NCATSTranslator / Feedback

A repo for tracking gaps in Translator data and finding ways to fill them.
7 stars 0 forks source link

Decide how to handle missing/deprecated PMIDs #882

Open andrewsu opened 1 month ago

andrewsu commented 1 month ago

As raised by @bill-baumgartner in https://github.com/NCATSTranslator/Feedback/issues/625#issuecomment-2237699515 and https://github.com/NCATSTranslator/Feedback/issues/803#issuecomment-2225869209, there are cases where KPs are returning PMIDs that are no longer in PubMed. Creating this issue to track how this should be handled.

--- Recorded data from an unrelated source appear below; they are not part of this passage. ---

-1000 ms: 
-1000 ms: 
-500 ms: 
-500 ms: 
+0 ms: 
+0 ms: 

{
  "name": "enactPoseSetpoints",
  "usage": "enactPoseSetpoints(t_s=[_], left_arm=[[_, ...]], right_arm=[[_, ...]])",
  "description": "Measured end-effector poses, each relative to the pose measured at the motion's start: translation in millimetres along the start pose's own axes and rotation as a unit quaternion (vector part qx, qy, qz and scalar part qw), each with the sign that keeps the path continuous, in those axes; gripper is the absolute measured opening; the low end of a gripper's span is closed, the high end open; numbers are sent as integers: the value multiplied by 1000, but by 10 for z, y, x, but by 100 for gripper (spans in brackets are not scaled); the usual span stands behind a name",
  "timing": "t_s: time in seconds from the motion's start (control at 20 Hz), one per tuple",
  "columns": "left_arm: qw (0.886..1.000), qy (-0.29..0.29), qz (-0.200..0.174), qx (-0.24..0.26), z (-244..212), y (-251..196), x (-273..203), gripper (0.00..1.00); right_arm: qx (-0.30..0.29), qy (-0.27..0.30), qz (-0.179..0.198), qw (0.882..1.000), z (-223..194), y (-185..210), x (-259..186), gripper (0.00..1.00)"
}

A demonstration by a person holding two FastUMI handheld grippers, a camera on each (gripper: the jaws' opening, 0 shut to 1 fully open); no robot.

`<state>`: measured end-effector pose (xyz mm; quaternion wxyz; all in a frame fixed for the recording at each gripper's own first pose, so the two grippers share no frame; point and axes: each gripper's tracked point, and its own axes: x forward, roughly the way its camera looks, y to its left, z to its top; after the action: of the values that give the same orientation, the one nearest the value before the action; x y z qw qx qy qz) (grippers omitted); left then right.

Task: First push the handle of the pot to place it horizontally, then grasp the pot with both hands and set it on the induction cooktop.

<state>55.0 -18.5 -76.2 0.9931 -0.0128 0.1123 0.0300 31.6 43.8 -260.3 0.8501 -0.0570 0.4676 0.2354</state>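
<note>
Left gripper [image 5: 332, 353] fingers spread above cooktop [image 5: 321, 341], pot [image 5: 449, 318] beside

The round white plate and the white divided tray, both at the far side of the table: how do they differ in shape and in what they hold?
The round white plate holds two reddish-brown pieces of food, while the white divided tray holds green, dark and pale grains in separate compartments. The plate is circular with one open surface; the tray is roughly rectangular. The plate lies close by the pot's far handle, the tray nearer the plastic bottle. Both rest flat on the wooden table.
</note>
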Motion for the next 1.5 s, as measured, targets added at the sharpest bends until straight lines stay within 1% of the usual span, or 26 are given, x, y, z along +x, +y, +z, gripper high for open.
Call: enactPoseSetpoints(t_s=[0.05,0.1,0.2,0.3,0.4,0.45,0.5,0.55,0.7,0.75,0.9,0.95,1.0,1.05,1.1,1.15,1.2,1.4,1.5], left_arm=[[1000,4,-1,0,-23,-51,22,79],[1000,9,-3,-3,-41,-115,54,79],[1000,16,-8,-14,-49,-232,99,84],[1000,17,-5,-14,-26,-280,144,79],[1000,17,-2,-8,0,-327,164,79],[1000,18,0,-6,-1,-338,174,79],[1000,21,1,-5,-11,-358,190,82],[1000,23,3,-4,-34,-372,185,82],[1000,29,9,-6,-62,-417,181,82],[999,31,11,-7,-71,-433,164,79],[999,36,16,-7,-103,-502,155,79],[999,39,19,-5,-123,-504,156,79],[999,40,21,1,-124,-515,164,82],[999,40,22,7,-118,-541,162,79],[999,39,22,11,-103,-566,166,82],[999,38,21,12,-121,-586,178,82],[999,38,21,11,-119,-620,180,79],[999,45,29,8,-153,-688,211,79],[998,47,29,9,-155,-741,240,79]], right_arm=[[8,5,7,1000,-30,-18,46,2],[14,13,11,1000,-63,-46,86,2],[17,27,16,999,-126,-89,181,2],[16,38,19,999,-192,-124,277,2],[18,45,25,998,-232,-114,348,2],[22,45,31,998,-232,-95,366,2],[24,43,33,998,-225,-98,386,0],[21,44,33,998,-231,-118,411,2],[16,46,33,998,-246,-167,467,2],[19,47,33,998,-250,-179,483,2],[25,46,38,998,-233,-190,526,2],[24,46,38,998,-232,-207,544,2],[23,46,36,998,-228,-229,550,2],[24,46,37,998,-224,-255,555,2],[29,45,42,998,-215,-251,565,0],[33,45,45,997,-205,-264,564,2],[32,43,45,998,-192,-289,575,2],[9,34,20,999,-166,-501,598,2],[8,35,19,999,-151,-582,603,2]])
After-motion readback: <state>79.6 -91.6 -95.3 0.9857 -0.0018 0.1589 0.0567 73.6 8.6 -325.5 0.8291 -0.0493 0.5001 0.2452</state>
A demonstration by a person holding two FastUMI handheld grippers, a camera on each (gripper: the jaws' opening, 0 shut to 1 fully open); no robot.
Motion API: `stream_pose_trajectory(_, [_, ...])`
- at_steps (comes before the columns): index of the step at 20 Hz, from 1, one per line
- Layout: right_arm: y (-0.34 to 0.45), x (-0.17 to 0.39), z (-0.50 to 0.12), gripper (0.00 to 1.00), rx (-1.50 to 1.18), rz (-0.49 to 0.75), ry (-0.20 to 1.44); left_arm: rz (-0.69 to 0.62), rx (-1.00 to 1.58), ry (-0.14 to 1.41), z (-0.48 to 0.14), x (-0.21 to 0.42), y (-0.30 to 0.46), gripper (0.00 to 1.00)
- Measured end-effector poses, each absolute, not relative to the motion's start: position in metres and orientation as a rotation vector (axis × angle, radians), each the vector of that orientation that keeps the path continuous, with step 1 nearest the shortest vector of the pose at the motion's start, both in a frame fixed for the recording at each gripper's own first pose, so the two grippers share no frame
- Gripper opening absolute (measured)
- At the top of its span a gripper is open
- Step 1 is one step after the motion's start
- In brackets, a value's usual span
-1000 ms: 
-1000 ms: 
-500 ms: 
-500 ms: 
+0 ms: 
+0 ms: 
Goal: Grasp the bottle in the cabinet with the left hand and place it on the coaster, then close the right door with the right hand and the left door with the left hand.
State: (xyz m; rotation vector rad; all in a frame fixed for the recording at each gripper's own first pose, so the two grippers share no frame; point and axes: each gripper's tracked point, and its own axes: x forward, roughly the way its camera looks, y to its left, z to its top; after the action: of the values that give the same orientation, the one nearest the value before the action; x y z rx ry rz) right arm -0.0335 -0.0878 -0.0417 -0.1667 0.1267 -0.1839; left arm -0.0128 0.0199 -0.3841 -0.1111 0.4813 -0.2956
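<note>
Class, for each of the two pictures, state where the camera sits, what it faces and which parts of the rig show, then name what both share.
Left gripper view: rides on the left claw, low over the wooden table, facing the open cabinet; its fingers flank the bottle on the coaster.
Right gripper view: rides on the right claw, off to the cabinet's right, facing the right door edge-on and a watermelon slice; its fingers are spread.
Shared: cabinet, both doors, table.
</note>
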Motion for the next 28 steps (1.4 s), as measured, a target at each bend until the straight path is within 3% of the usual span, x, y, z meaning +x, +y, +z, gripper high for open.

andrewsu commented 1 month ago

@Genomewide asked:

How do we get the KPs that provide PMIDs to filter this? We can not do anything about this? @andrewsu Do you filter these out? Are there other teams that need to look at this group to filter that you know of?

I think there are two questions -- how to solve this problem, and what's the priority of this issue.

Genomewide commented 1 month ago

That sounds reasonable to me. I was not thinking about the small fraction that it is. Agree that this is likely a low priority. This is the first time I have seen a ticket for it. Microservice would be great. Do you want to call this closed or snoozed?

sierra-moxon commented 1 month ago

I'm going to "next phase" it.

codewarrior2000 commented 2 weeks ago

@andrewsu Earlier this year in February, I wrote a little code to check whether PMIDs were retracted or had errata. Extending that code to check for missing PMIDs and then wrap it all up into a microservice sounds intriguing.